Task description: Your answer must be an exact copy of the data below.

Start of Supplied information

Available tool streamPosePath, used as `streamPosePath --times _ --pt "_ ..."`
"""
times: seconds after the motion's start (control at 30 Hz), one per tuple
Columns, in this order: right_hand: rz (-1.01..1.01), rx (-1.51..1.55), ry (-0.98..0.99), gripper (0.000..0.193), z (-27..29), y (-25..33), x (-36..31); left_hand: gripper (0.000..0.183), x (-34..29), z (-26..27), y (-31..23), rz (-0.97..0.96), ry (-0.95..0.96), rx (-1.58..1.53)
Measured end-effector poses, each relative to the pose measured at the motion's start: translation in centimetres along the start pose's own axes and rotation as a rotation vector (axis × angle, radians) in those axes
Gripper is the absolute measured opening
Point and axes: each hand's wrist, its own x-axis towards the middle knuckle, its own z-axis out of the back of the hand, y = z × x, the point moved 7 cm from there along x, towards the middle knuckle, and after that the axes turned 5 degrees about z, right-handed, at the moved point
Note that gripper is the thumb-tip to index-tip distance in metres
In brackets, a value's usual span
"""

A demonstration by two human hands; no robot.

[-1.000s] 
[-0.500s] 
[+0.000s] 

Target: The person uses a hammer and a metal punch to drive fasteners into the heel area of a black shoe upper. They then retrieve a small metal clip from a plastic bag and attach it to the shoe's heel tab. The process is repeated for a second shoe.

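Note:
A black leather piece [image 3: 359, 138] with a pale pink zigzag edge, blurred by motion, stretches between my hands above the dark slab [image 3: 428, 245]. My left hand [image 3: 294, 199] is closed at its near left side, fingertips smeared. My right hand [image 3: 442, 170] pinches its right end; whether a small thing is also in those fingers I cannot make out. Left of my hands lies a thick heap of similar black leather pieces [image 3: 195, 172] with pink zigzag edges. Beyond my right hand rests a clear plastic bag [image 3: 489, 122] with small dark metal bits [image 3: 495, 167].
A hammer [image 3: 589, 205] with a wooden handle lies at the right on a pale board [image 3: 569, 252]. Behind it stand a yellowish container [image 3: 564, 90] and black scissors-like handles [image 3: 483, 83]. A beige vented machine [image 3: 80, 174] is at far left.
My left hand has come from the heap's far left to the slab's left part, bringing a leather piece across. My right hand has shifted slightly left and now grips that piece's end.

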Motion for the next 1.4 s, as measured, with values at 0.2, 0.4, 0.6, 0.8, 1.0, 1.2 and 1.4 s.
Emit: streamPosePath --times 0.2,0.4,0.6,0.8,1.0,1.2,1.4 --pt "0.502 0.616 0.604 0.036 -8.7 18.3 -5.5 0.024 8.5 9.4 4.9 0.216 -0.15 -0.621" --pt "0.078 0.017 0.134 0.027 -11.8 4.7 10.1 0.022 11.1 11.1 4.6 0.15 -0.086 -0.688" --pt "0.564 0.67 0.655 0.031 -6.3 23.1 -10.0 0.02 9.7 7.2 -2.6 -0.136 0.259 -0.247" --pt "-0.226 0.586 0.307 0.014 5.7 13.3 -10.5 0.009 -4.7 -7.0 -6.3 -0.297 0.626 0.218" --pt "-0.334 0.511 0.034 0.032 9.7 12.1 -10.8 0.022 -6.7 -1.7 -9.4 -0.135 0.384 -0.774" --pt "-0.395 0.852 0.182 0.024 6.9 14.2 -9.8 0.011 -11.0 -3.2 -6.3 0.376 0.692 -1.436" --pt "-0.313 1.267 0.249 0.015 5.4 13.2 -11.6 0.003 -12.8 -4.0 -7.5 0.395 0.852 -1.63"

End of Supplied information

Response for this exercise:
Available tool streamPosePath, used as `streamPosePath --times _ --pt "_ ..."`
"""
times: seconds after the motion's start (control at 30 Hz), one per tuple
Columns, in this order: right_hand: rz (-1.01..1.01), rx (-1.51..1.55), ry (-0.98..0.99), gripper (0.000..0.193), z (-27..29), y (-25..33), x (-36..31); left_hand: gripper (0.000..0.183), x (-34..29), z (-26..27), y (-31..23), rz (-0.97..0.96), ry (-0.95..0.96), rx (-1.58..1.53)
Measured end-effector poses, each relative to the pose measured at the motion's start: translation in centimetres along the start pose's own axes and rotation as a rotation vector (axis × angle, radians) in those axes
Gripper is the absolute measured opening
Point and axes: each hand's wrist, its own x-axis towards the middle knuckle, its own z-axis out of the back of the hand, y = z × x, the point moved 7 cm from there along x, towards the middle knuckle, and after that the axes turned 5 degrees about z, right-handed, at the moved point
Note that gripper is the thumb-tip to index-tip distance in metres
In brackets, a value's usual span
"""

A demonstration by two human hands; no robot.

[-1.000s] 
[-0.500s] 
[+0.000s] 

Target: The person uses a hammer and a metal punch to drive fasteners into the heel area of a black shoe upper. They then retrieve a small metal clip from a plastic bag and attach it to the shoe's heel tab. The process is repeated for a second shoe.

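Note:
A black leather piece [image 3: 359, 138] with a pale pink zigzag edge, blurred by motion, stretches between my hands above the dark slab [image 3: 428, 245]. My left hand [image 3: 294, 199] is closed at its near left side, fingertips smeared. My right hand [image 3: 442, 170] pinches its right end; whether a small thing is also in those fingers I cannot make out. Left of my hands lies a thick heap of similar black leather pieces [image 3: 195, 172] with pink zigzag edges. Beyond my right hand rests a clear plastic bag [image 3: 489, 122] with small dark metal bits [image 3: 495, 167].
A hammer [image 3: 589, 205] with a wooden handle lies at the right on a pale board [image 3: 569, 252]. Behind it stand a yellowish container [image 3: 564, 90] and black scissors-like handles [image 3: 483, 83]. A beige vented machine [image 3: 80, 174] is at far left.
My left hand has come from the heap's far left to the slab's left part, bringing a leather piece across. My right hand has shifted slightly left and now grips that piece's end.
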
Motion for the next 1.4 s, as measured, with values at 0.2, 0.4, 0.6, 0.8, 1.0, 1.2 and 1.4 s.
Emit: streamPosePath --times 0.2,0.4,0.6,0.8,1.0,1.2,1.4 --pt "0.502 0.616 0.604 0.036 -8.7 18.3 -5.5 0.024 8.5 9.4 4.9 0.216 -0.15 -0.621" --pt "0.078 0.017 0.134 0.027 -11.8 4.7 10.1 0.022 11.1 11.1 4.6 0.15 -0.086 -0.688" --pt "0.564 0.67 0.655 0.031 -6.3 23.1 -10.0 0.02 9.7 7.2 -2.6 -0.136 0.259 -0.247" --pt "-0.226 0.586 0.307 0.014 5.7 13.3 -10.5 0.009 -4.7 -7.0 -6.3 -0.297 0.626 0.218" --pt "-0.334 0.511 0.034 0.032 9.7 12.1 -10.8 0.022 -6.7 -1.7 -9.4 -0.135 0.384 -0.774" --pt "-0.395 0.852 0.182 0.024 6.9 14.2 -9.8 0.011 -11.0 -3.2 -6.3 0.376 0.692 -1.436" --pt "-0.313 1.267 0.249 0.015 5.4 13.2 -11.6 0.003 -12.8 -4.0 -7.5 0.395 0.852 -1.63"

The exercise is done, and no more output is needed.